**What the task requires**
An exact copy of the listing is what the response must contain.

Start of Block

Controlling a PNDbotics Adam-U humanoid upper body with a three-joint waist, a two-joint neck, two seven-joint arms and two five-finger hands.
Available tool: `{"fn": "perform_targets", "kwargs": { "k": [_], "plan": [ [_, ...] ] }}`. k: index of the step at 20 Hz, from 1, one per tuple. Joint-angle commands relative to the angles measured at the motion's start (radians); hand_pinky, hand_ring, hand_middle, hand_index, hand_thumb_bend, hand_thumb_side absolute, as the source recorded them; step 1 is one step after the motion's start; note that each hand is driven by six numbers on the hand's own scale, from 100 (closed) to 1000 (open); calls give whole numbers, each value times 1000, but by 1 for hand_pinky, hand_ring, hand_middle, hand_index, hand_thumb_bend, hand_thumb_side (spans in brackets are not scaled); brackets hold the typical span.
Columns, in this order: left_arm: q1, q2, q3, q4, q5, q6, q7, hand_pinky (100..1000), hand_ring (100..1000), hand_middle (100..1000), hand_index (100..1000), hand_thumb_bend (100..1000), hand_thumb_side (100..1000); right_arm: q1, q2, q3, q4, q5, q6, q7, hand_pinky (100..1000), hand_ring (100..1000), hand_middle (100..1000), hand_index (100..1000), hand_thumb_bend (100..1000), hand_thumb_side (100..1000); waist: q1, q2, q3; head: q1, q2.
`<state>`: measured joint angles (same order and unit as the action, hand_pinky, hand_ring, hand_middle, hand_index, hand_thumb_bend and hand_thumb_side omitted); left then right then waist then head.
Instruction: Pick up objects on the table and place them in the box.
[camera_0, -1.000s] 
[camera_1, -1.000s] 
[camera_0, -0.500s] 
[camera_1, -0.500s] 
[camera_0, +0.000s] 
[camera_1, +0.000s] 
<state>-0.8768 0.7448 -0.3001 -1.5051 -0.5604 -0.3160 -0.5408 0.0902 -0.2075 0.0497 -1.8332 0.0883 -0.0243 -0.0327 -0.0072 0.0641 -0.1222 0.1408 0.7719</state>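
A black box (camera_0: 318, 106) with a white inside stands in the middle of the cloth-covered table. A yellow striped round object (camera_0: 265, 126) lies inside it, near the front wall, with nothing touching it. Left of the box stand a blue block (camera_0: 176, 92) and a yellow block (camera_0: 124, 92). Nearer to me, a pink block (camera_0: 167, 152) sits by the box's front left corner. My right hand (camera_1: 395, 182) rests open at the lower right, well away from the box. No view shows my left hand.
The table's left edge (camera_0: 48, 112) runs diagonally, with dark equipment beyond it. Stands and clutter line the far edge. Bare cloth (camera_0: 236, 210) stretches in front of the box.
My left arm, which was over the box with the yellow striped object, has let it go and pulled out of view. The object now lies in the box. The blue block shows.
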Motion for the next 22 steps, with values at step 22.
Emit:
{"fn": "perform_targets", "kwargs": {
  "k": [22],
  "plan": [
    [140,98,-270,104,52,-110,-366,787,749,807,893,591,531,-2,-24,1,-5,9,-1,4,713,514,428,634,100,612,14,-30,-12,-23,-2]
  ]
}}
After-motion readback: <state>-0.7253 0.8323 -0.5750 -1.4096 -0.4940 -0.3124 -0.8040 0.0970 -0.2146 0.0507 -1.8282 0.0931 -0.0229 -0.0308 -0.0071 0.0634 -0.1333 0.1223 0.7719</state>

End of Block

**Answer to the exercise**
Controlling a PNDbotics Adam-U humanoid upper body with a three-joint waist, a two-joint neck, two seven-joint arms and two five-finger hands.
Available tool: `{"fn": "perform_targets", "kwargs": { "k": [_], "plan": [ [_, ...] ] }}`. k: index of the step at 20 Hz, from 1, one per tuple. Joint-angle commands relative to the angles measured at the motion's start (radians); hand_pinky, hand_ring, hand_middle, hand_index, hand_thumb_bend, hand_thumb_side absolute, as the source recorded them; step 1 is one step after the motion's start; note that each hand is driven by six numbers on the hand's own scale, from 100 (closed) to 1000 (open); calls give whole numbers, each value times 1000, but by 1 for hand_pinky, hand_ring, hand_middle, hand_index, hand_thumb_bend, hand_thumb_side (spans in brackets are not scaled); brackets hold the typical span.
Columns, in this order: left_arm: q1, q2, q3, q4, q5, q6, q7, hand_pinky (100..1000), hand_ring (100..1000), hand_middle (100..1000), hand_index (100..1000), hand_thumb_bend (100..1000), hand_thumb_side (100..1000); right_arm: q1, q2, q3, q4, q5, q6, q7, hand_pinky (100..1000), hand_ring (100..1000), hand_middle (100..1000), hand_index (100..1000), hand_thumb_bend (100..1000), hand_thumb_side (100..1000); waist: q1, q2, q3; head: q1, q2.
`<state>`: measured joint angles (same order and unit as the action, hand_pinky, hand_ring, hand_middle, hand_index, hand_thumb_bend and hand_thumb_side omitted); left then right then waist then head.
Instruction: Pick up objects on the table and place them in the box.
[camera_0, -1.000s] 
[camera_1, -1.000s] 
[camera_0, -0.500s] 
[camera_1, -0.500s] 
[camera_0, +0.000s] 
[camera_1, +0.000s] 
<state>-0.8768 0.7448 -0.3001 -1.5051 -0.5604 -0.3160 -0.5408 0.0902 -0.2075 0.0497 -1.8332 0.0883 -0.0243 -0.0327 -0.0072 0.0641 -0.1222 0.1408 0.7719</state>
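A black box (camera_0: 318, 106) with a white inside stands in the middle of the cloth-covered table. A yellow striped round object (camera_0: 265, 126) lies inside it, near the front wall, with nothing touching it. Left of the box stand a blue block (camera_0: 176, 92) and a yellow block (camera_0: 124, 92). Nearer to me, a pink block (camera_0: 167, 152) sits by the box's front left corner. My right hand (camera_1: 395, 182) rests open at the lower right, well away from the box. No view shows my left hand.
The table's left edge (camera_0: 48, 112) runs diagonally, with dark equipment beyond it. Stands and clutter line the far edge. Bare cloth (camera_0: 236, 210) stretches in front of the box.
My left arm, which was over the box with the yellow striped object, has let it go and pulled out of view. The object now lies in the box. The blue block shows.
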Motion for the next 22 steps, with values at step 22.
Emit:
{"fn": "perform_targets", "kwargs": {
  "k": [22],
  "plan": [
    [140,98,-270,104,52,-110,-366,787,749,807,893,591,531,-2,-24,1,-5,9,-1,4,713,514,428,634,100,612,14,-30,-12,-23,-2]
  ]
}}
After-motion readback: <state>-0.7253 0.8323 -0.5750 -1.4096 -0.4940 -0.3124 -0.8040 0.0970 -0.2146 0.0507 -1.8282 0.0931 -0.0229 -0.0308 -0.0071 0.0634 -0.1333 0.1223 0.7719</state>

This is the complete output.